(Required action):
Drop every picture, then transcribe the remaining data exactly.

....

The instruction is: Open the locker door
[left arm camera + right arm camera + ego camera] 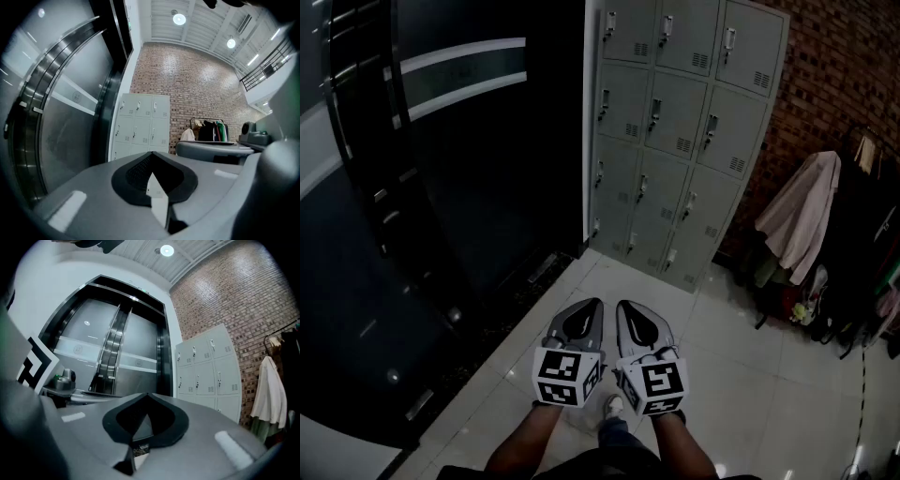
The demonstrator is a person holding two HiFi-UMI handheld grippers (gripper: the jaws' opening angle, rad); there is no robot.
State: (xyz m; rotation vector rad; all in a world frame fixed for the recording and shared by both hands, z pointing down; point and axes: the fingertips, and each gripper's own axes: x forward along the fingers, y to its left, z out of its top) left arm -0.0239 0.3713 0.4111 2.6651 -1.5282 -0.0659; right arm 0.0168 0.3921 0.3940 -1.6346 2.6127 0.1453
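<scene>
Left gripper [589, 306], right gripper [625, 307]; lockers [675, 131] beyond

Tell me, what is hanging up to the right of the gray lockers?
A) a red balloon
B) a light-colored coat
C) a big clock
B: a light-colored coat hangs just right of the lockers, in front of the brick wall; no clock or balloon shows there.
</scene>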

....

(Problem solution):
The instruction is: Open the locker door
[left arm camera + right arm camera + ego camera] 
The demonstrator is a person holding two HiFi-UMI handheld grippers (gripper: the jaws' opening angle, rad); there is no robot.
State: (xyz m; rotation vector rad; all in a world frame fixed for the recording and shared by both hands, z pointing down; point and axes: the fingertips, and each gripper's own axes: x forward along the fingers, y to its left, z out of its top) left arm -0.0239 0.3713 0.4111 2.6651 -1.5282 -0.0659; right arm 0.0168 0.3921 0.3940 -1.6346 2.6127 0.1453
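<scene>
Left gripper [589, 306], right gripper [625, 307]; lockers [675, 131] beyond

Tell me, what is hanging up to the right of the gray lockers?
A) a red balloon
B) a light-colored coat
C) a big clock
B: a light-colored coat hangs just right of the lockers, in front of the brick wall; no clock or balloon shows there.
</scene>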

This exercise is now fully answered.